When I was fourteen, I saw my sister again. I was on the track team that year, and we had a meet at her school, across town. I was walking back to the bus to grab my backpack while I waited for my next event, and came across a tennis meet going on, too. I wouldn’t have been able to pick her out of the group of slim, tan, blonde girls on the court, except I saw my father in the stands. He was shouting her name—Hannah—and cheering. Every time she scored a point, she’d preen in his direction. I folded my fingers through the diamond links of the fence separating the path from the court and watched her play. She was way better at tennis than I’d ever be at sprints or hurdles or whatever other event the coach assigned me to. But Dad hadn’t been there when I won the county science fair in the fall, either.

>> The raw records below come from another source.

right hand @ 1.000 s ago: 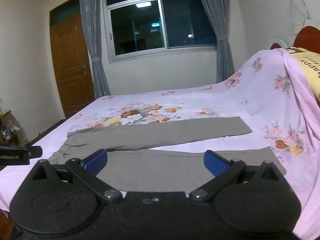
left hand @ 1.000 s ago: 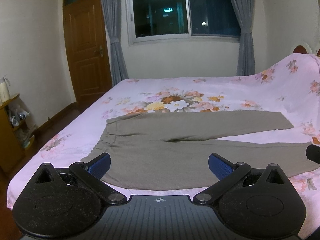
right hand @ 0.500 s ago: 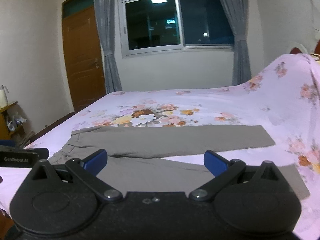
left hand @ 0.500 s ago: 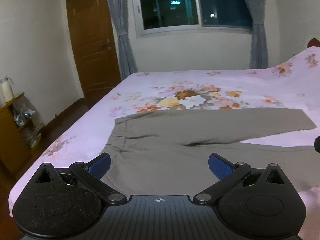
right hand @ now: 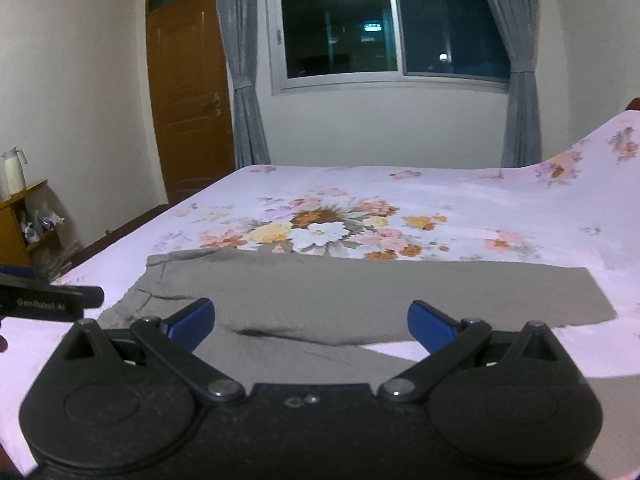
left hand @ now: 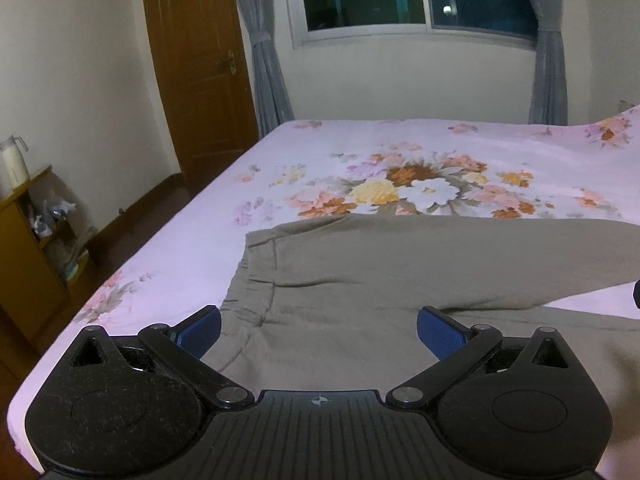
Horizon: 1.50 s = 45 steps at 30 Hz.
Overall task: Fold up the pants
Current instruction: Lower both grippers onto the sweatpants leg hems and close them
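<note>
Grey-brown pants (left hand: 392, 276) lie flat on the floral bed, waistband to the left, two legs spread to the right. My left gripper (left hand: 318, 330) is open and empty, low over the waistband and near hip. In the right wrist view the pants (right hand: 320, 292) lie ahead, with the far leg ending at the right. My right gripper (right hand: 310, 320) is open and empty over the crotch, where the legs part. The left gripper's body (right hand: 44, 300) shows at the left edge of the right wrist view.
The pink floral bedsheet (left hand: 400, 152) covers the bed and rises over the headboard at the right (right hand: 592, 152). A wooden shelf with a white jug (left hand: 24, 220) stands left of the bed. A brown door (left hand: 200, 72) and a curtained window (right hand: 392, 24) lie beyond.
Both grippers have moved left and closer to the pants. The left one now sits over the waistband, the right one over the crotch. Both jaws stay open.
</note>
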Available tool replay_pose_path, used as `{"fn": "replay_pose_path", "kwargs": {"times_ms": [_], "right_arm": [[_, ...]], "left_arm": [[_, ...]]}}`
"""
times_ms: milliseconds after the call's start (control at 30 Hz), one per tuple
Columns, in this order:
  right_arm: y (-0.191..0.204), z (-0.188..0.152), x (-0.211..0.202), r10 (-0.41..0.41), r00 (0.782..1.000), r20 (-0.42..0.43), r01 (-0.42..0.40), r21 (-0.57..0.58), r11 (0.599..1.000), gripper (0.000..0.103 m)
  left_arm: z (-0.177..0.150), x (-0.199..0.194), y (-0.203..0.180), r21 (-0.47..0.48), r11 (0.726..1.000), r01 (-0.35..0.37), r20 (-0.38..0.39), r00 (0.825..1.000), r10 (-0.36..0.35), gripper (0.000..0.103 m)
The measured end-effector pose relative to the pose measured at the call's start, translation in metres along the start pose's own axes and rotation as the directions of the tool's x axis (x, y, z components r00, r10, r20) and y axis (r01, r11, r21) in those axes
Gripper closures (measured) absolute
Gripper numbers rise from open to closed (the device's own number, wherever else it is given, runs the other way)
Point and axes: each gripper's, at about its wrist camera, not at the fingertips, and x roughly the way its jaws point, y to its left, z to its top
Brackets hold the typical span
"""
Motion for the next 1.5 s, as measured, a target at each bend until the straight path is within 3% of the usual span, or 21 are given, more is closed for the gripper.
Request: {"fn": "replay_pose_path", "kwargs": {"times_ms": [433, 933, 1300, 1500], "right_arm": [[0.030, 0.016, 0.111, 0.090, 0.993, -0.072, -0.095, -0.063, 0.994, 0.001], [0.037, 0.026, 0.240, 0.176, 0.971, -0.164, -0.195, -0.108, 0.975, 0.001], [0.039, 0.031, 0.325, 0.203, 0.955, -0.216, -0.240, -0.162, 0.957, 0.001], [0.033, 0.037, 0.369, 0.215, 0.944, -0.250, -0.258, -0.154, 0.954, 0.000]], "left_arm": [[0.022, 0.115, 0.032, -0.008, 0.998, -0.056, -0.065, 0.996, 0.055, 0.000], [0.031, 0.244, 0.068, -0.022, 0.986, -0.163, -0.171, 0.973, 0.157, 0.000], [0.029, 0.325, 0.093, -0.021, 0.990, -0.139, -0.245, 0.961, 0.130, 0.000], [0.028, 0.355, 0.107, -0.048, 0.998, -0.048, -0.240, 0.970, 0.035, 0.000]]}}
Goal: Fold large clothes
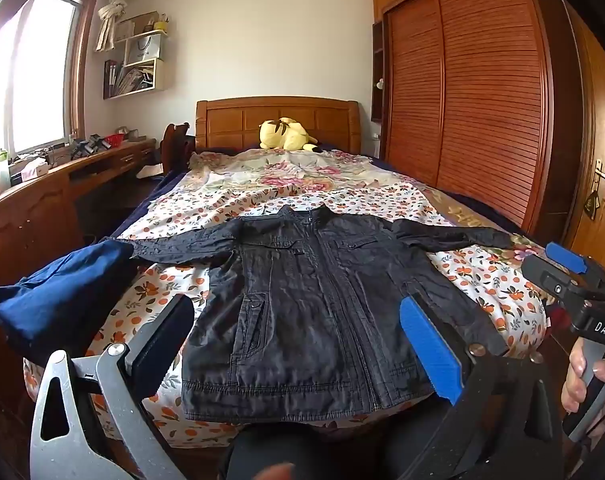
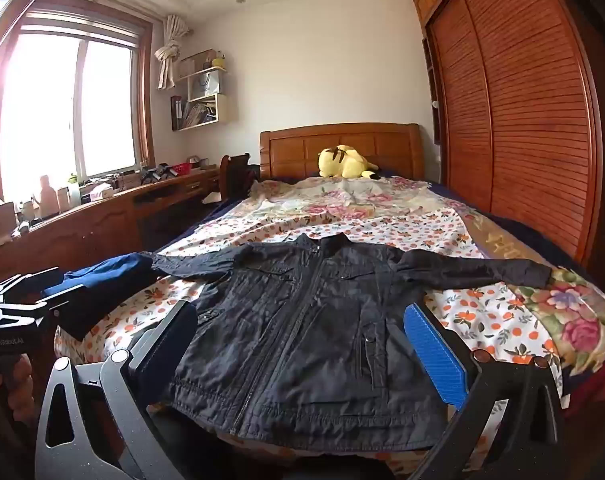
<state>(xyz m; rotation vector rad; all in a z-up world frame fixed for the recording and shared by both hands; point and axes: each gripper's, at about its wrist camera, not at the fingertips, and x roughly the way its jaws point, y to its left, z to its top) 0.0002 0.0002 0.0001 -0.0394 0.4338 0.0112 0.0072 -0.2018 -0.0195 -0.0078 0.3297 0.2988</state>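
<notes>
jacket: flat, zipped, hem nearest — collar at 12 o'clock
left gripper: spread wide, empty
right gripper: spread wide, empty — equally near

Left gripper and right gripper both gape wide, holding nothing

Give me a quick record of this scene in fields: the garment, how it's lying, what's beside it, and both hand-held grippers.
garment: black jacket
state: spread flat, front up, zipped, both sleeves out sideways, hem toward the cameras
surface: bed with floral sheet
beside it: folded blue garment off the jacket's left sleeve
far end: yellow plush toy by the headboard
left hand-held gripper: open, above the hem, holding nothing
right hand-held gripper: open, above the hem, holding nothing
folding: not yet begun
</notes>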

If Dad saw me near the court that day, I never guessed. But it wasn’t long after that my mother reminded me of the truth. “You need to be more careful.”
“Huh?” I said, mouth full of spaghetti, head full of my Algebra II problem set.
“It’s only natural to be curious about…her. You think I haven’t wanted to see myself?”
Her? “You mean Dad’s other daughter?” Or his wife?
“But we can’t. This apartment doesn’t pay for itself. Neither does the food you eat or the clothes you wear.” Mom’s art didn’t pay for it either. Sometimes, when she was in between commissions, she worked at clothing stores or as a secretary. Never for long, though. Whenever it got in the way of her latest project, the whole grind of a 9-to-5 gig killed her creativity, and Dad always stepped in. “Steven has been really good to us. He doesn’t have to be.”
“Actually, he does,” I replied with all the surety a fourteen-year-old girl could muster. “It’s the law.”
“The law wouldn’t give us half of what he does on his own, Tess,” my mother scoffed. “He helps us because he loves us. He loves you. You’re his daughter.”
I thought about the way Dad had cheered Hannah on at the tennis match. Dad was my father in this apartment. Nowhere else. I hardly even looked like him. I looked like Mom, with her dark hair and pointy chin and figure like a Hollywood star out of an old black-and-white movie. Only my eyes were Swift—large and bright, with that indeterminate color that wasn’t blue or gray or green or brown. When we’d studied genetics in Biology, my lab partner had been stumped until our teacher told him to put down “hazel.”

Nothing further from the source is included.